# About this task
Set down, please, exactly the lines below that run from the line with "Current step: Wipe" to the line with "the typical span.", both lines included.

Segment Start: Data below

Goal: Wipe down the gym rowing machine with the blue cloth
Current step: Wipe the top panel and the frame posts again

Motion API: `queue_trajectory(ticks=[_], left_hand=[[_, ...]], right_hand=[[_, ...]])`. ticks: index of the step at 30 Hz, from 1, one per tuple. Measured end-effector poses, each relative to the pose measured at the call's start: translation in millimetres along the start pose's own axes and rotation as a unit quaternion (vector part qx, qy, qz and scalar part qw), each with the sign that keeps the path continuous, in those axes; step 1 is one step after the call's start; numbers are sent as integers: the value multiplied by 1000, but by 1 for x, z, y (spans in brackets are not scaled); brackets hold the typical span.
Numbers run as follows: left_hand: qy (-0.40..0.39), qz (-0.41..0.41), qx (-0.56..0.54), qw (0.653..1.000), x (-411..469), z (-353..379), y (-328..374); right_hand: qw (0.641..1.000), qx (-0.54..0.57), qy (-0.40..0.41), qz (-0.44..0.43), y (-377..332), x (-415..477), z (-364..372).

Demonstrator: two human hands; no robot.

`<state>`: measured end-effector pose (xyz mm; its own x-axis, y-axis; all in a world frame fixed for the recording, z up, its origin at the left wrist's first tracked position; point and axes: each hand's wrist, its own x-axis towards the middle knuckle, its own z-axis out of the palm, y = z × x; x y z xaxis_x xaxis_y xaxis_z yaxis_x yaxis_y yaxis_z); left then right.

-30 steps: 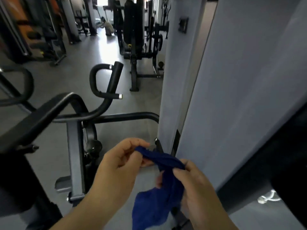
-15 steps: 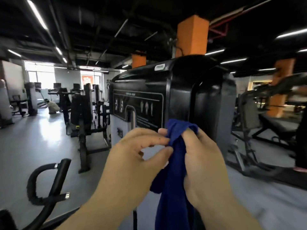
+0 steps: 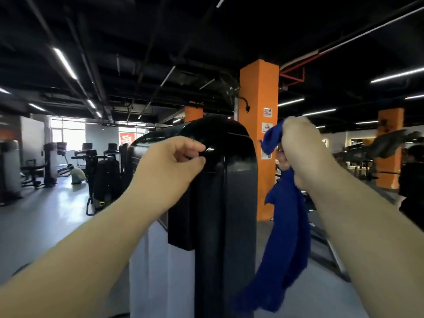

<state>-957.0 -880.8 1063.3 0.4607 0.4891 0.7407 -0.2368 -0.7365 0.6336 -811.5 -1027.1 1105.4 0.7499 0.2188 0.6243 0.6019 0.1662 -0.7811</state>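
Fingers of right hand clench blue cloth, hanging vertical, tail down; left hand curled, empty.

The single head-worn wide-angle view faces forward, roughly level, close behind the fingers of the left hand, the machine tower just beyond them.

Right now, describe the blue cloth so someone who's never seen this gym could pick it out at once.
Find the big orange pillar behind the tall black machine. Just right of that machine, the right hand grips the cloth, which hangs down in long folds. It's the only deep blue thing.
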Motion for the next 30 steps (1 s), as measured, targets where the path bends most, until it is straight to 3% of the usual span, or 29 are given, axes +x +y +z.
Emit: queue_trajectory(ticks=[5, 7, 11, 16, 21, 27, 30], left_hand=[[106, -29, 35, 993, 31, 47, 13], [131, -38, 59, 989, 39, 60, 14], [162, -40, 139, 976, 52, 76, 5], [206, 21, 152, 966, 58, 99, -6], [243, 68, 151, 956, 57, 105, -18], [251, 66, 139, 956, 60, 105, -24], [250, 71, 139, 956, 61, 105, -27]], right_hand=[[964, -211, -129, -93, 19, 54, 30], [957, -193, -138, -167, 35, 60, 31], [961, -78, -148, -220, 53, 67, 19], [918, -107, -172, -341, 67, 76, 21], [921, -114, -157, -337, 75, 82, 25], [887, -171, -192, -384, 50, 83, 37], [903, -177, -171, -352, 65, 93, 21]])
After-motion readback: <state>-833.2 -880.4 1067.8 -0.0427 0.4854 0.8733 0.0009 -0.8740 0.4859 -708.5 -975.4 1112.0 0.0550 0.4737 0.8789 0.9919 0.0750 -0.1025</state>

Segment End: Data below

# Reply to the exercise
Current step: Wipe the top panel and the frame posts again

Motion API: `queue_trajectory(ticks=[_], left_hand=[[_, ...]], right_hand=[[_, ...]])`. ticks: index of the step at 30 Hz, from 1, one per tuple. Measured end-effector poses, each relative to the pose measured at the call's start: translation in millimetres along the start pose's own axes and rotation as a unit quaternion (vector part qx, qy, qz and scalar part qw), each with the sign that keeps the path continuous, in those axes; step 1 is one step after the call's start; numbers are sent as integers: the value multiplied by 1000, but by 1 for x, z, y (spans in brackets are not scaled); brackets hold the typical span.

The exercise requires no further output.